## WHAT TO DO
Lines to restate from the data below: from the one containing "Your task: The" to the one containing "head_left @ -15", both included. Give them again exactly, and only them.

## GIVEN RECORDS
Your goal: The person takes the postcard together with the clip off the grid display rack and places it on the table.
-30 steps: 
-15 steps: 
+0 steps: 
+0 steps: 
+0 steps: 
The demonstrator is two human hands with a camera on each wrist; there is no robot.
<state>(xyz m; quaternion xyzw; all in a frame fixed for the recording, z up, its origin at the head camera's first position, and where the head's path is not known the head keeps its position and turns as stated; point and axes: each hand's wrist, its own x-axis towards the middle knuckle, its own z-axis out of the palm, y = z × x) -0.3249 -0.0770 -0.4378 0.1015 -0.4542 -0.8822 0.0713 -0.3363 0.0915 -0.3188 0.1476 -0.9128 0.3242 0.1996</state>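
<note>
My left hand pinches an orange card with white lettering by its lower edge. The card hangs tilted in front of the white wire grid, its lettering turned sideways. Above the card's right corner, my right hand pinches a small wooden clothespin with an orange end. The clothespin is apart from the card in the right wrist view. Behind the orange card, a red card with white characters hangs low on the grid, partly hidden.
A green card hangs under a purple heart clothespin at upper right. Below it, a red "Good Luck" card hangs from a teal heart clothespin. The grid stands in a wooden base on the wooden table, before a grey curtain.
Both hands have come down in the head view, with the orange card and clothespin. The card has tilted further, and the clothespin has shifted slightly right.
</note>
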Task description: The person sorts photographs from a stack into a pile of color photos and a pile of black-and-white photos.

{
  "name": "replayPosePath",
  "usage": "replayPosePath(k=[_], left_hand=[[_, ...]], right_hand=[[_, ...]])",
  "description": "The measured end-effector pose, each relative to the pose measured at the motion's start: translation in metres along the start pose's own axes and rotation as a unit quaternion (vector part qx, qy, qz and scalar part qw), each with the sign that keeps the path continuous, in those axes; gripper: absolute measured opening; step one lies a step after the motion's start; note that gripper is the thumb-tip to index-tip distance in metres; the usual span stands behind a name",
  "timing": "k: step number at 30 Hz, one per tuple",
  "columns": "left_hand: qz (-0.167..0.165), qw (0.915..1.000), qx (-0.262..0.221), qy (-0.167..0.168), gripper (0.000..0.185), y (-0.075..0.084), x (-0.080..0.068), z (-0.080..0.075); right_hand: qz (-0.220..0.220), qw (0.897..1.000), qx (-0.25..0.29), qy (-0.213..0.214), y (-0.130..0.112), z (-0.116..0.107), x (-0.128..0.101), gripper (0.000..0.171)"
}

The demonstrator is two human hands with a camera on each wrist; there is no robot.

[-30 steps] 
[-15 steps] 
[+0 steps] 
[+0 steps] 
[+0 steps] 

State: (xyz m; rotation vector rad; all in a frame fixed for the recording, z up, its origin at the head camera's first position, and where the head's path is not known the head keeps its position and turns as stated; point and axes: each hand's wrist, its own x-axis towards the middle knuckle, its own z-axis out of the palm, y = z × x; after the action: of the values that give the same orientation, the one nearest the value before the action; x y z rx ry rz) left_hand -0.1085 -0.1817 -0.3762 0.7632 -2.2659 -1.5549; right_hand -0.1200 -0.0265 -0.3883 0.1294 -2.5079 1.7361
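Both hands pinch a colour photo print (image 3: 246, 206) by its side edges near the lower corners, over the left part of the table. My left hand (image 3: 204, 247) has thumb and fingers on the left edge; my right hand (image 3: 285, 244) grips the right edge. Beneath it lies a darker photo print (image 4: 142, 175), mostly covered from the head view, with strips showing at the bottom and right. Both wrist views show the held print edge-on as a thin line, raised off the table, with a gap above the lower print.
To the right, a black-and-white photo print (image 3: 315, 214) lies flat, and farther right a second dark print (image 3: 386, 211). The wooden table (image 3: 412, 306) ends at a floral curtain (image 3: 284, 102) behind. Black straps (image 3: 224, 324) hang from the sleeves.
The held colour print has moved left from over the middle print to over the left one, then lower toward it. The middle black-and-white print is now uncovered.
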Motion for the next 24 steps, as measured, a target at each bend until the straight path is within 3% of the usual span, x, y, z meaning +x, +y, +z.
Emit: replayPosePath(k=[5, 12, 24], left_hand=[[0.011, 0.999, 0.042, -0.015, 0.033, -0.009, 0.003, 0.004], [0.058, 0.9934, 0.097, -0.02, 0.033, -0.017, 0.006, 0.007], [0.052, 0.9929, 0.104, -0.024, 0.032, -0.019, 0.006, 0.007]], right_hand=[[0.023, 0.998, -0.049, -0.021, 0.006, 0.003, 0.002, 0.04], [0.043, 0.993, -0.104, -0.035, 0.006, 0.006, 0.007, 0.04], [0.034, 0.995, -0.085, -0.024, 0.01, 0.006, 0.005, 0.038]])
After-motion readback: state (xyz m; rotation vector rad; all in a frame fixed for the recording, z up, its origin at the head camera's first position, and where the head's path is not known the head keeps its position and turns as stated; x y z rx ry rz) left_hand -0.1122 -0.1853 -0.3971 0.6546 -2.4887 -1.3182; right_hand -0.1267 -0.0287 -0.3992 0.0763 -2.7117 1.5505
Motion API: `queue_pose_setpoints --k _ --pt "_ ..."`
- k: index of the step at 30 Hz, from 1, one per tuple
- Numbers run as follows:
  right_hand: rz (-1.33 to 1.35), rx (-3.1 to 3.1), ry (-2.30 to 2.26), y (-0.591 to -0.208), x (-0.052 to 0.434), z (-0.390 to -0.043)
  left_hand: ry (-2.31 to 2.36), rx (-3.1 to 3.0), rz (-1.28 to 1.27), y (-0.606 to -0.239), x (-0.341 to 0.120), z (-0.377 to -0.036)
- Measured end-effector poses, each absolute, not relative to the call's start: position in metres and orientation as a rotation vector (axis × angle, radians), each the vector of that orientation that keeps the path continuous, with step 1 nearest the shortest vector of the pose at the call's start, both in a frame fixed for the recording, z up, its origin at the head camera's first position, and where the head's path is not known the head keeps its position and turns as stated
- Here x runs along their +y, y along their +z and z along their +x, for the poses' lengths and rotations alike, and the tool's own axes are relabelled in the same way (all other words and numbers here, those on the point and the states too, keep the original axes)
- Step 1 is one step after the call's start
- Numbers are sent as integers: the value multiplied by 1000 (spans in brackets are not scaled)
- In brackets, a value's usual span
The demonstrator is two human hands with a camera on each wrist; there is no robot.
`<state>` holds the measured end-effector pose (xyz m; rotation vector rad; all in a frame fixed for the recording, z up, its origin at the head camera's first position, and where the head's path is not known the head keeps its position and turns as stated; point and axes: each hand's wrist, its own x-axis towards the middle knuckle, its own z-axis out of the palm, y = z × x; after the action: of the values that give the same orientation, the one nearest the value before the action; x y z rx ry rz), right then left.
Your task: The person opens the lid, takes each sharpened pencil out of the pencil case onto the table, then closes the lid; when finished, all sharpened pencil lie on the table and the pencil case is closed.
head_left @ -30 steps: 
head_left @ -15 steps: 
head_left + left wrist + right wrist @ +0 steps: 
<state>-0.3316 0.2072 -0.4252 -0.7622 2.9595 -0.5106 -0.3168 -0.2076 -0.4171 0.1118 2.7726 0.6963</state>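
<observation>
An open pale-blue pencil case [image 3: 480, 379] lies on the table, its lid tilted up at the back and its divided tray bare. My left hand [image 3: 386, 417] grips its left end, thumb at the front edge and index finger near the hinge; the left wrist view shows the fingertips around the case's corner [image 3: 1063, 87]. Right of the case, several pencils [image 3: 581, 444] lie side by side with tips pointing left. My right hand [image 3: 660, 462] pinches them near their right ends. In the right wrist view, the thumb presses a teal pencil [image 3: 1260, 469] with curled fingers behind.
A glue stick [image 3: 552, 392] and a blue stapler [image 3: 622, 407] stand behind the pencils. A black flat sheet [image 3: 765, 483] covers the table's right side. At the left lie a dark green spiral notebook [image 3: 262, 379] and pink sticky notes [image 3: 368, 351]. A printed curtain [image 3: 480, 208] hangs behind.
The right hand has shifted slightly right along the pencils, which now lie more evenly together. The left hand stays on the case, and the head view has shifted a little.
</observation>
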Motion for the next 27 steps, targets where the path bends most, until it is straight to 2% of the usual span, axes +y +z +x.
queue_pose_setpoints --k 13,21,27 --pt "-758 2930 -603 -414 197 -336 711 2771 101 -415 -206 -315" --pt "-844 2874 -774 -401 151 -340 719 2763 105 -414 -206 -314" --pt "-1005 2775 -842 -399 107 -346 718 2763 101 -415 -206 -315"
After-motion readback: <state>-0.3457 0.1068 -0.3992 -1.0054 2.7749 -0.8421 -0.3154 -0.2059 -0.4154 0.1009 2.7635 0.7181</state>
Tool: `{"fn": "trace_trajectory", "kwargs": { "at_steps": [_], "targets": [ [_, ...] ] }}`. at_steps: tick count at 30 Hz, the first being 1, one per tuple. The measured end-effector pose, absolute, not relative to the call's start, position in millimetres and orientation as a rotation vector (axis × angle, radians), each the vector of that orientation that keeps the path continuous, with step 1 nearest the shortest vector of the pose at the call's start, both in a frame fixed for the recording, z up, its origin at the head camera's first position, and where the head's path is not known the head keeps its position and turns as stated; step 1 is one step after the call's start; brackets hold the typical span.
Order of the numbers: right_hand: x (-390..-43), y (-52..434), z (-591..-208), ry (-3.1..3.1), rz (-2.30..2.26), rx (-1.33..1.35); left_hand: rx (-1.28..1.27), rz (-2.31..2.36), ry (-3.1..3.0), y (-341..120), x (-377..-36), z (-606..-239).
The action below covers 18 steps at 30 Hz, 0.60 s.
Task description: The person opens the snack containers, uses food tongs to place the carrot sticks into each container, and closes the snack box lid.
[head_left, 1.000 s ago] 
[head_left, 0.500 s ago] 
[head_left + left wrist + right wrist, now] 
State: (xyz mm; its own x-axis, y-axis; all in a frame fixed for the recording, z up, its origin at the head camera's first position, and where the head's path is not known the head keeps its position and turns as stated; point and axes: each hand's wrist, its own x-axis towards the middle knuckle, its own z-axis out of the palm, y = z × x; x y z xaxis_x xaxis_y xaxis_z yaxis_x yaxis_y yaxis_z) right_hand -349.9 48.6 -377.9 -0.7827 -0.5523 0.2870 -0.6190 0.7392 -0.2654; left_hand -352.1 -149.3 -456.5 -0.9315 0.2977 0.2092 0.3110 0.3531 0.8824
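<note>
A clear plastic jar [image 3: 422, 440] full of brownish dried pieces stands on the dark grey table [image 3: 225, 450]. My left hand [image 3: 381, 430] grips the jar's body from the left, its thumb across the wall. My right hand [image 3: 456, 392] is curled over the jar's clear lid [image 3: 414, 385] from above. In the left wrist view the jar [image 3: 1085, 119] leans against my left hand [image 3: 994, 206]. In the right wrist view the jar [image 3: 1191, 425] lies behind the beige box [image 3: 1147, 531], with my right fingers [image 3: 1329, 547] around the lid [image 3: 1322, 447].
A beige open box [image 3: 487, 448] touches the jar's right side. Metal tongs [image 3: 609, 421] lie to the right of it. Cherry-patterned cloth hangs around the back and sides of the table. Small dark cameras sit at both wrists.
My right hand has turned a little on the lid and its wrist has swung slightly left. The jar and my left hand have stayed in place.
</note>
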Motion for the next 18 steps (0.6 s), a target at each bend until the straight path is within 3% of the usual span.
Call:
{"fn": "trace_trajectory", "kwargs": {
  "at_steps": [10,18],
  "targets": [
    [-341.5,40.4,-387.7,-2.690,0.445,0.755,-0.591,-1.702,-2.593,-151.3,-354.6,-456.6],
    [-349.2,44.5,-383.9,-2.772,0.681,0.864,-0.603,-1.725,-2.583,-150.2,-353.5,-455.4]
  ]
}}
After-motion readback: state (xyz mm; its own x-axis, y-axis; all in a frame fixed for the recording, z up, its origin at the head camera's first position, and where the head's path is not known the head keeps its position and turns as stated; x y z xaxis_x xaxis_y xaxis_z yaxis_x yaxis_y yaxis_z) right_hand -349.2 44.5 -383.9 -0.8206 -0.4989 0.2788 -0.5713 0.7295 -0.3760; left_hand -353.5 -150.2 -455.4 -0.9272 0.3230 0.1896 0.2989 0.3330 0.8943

## RESPONSE BELOW
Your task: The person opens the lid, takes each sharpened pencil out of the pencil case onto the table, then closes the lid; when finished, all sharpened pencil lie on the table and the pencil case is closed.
head_left @ -30 steps: 
head_left @ -15 steps: 

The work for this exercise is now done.